Filter the entries below, keeping only lines with the word "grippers".

** Opening RECORDS block **

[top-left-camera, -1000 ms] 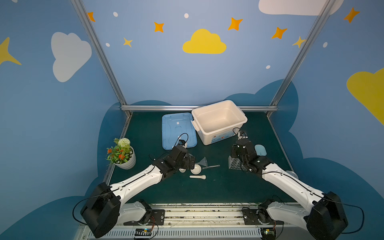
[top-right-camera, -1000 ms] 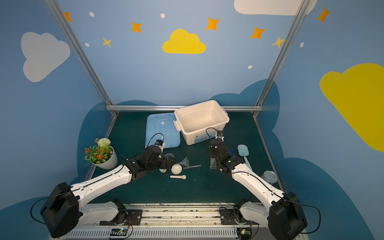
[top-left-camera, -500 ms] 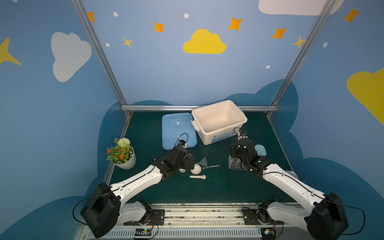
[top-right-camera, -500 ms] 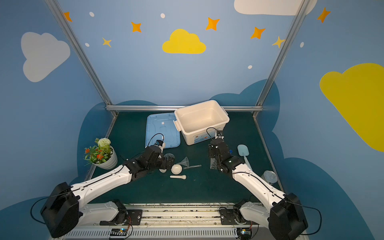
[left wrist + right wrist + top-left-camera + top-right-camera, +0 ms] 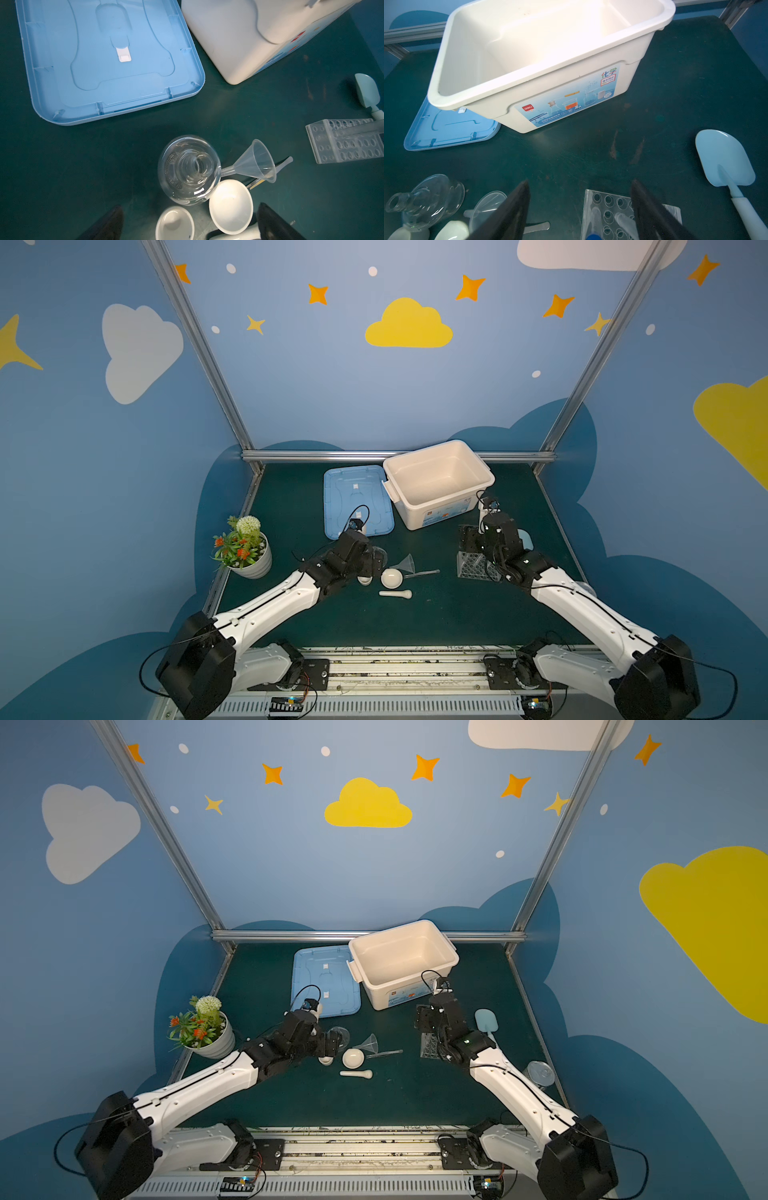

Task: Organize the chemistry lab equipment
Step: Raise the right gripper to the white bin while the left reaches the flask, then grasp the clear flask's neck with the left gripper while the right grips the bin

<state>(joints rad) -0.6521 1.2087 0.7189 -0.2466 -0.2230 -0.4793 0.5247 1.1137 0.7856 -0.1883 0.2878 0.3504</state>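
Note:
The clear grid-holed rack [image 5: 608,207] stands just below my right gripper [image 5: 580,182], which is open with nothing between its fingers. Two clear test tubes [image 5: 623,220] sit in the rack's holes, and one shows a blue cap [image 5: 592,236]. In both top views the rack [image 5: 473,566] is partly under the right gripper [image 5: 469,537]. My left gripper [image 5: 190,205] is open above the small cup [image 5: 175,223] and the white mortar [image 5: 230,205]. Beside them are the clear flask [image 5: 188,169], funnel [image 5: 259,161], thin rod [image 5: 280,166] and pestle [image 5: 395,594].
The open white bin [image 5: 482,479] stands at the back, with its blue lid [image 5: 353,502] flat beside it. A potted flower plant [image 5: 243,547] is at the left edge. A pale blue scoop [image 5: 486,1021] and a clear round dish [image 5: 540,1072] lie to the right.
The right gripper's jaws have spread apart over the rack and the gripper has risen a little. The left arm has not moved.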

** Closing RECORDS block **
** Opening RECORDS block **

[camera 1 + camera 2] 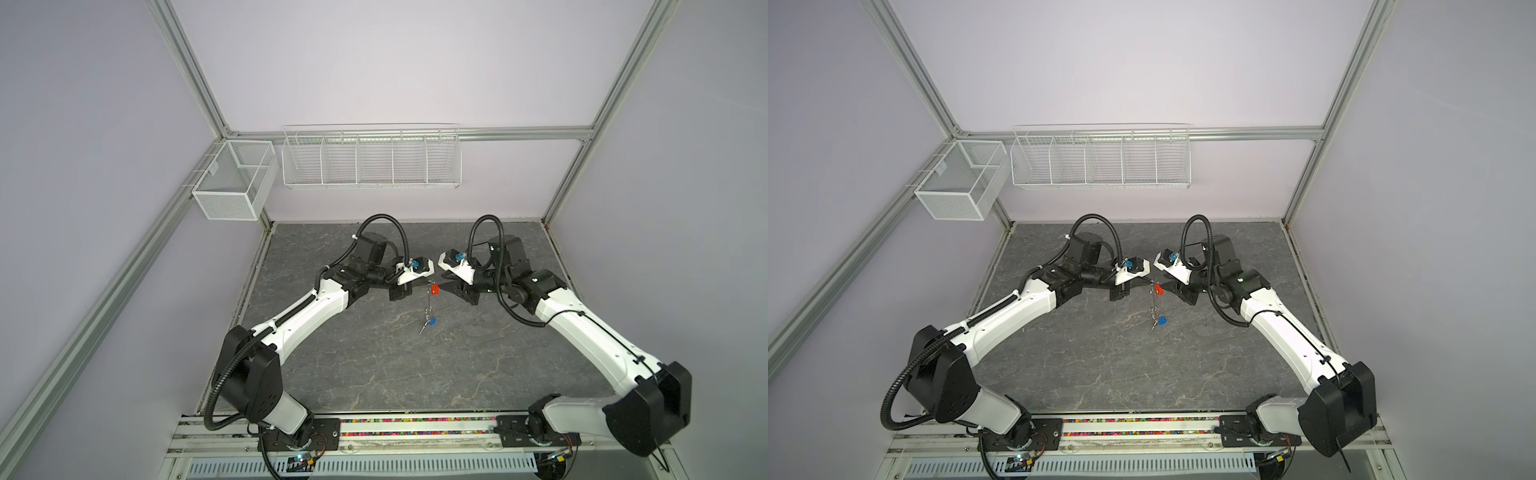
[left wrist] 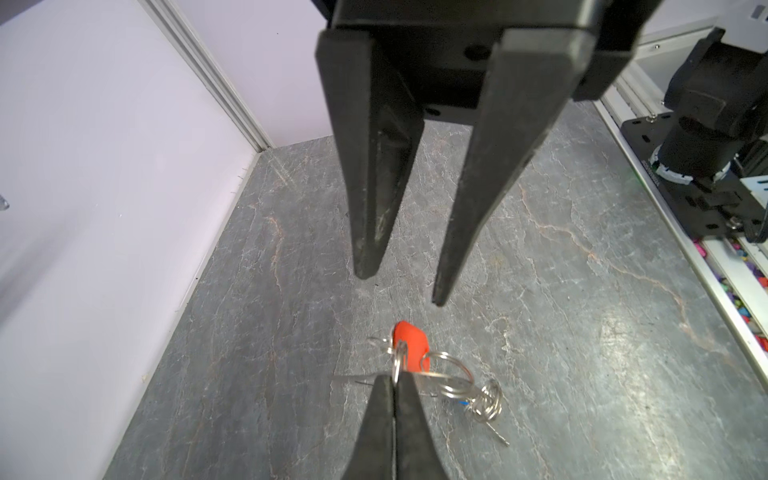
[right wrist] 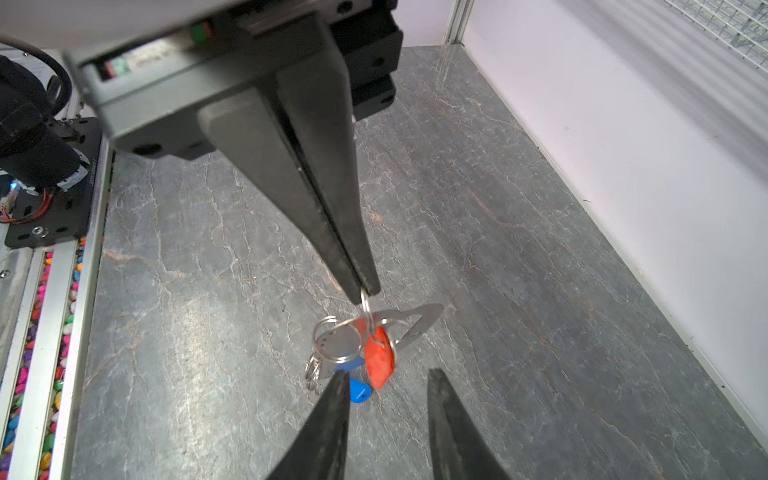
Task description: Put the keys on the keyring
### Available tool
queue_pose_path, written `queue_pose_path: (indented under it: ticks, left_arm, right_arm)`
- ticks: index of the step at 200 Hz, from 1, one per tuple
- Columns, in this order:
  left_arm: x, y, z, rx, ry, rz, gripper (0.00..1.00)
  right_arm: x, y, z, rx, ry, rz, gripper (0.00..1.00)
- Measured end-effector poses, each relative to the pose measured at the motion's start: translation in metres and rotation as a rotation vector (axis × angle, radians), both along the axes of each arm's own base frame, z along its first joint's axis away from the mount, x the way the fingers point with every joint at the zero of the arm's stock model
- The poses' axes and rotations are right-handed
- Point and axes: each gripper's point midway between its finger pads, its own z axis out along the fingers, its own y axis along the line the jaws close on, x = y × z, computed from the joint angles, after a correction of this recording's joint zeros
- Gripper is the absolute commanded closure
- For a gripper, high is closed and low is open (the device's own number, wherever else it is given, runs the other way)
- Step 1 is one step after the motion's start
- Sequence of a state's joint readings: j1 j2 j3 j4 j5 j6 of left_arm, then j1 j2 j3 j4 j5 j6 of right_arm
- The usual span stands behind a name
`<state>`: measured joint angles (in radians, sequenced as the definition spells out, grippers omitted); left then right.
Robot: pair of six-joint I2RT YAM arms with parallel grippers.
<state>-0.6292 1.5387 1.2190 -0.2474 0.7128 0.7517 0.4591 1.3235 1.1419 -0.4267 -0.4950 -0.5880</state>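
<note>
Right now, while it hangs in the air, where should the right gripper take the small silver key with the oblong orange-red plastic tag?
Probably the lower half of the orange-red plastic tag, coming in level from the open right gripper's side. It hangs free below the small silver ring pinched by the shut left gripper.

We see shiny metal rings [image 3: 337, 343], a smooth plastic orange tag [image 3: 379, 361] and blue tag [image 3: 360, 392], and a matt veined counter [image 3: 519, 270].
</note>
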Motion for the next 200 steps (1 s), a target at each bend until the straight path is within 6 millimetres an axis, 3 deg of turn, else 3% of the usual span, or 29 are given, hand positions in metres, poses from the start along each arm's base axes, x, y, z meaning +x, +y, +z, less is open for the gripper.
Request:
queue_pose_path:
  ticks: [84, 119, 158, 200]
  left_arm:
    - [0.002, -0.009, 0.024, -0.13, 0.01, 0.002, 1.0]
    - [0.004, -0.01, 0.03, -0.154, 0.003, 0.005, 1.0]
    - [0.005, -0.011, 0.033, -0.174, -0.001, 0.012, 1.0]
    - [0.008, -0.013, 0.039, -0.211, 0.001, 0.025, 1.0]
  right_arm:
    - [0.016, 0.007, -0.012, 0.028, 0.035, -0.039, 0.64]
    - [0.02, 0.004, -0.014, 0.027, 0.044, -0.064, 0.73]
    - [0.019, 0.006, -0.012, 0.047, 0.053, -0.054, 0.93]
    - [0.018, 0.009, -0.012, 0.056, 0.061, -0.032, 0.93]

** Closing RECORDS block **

= SOLUTION =
`<state>`: measured joint angles (in radians, sequenced as the definition spells out, grippers omitted); left then right.
Robot: pair of six-joint I2RT YAM arms with parallel grippers.

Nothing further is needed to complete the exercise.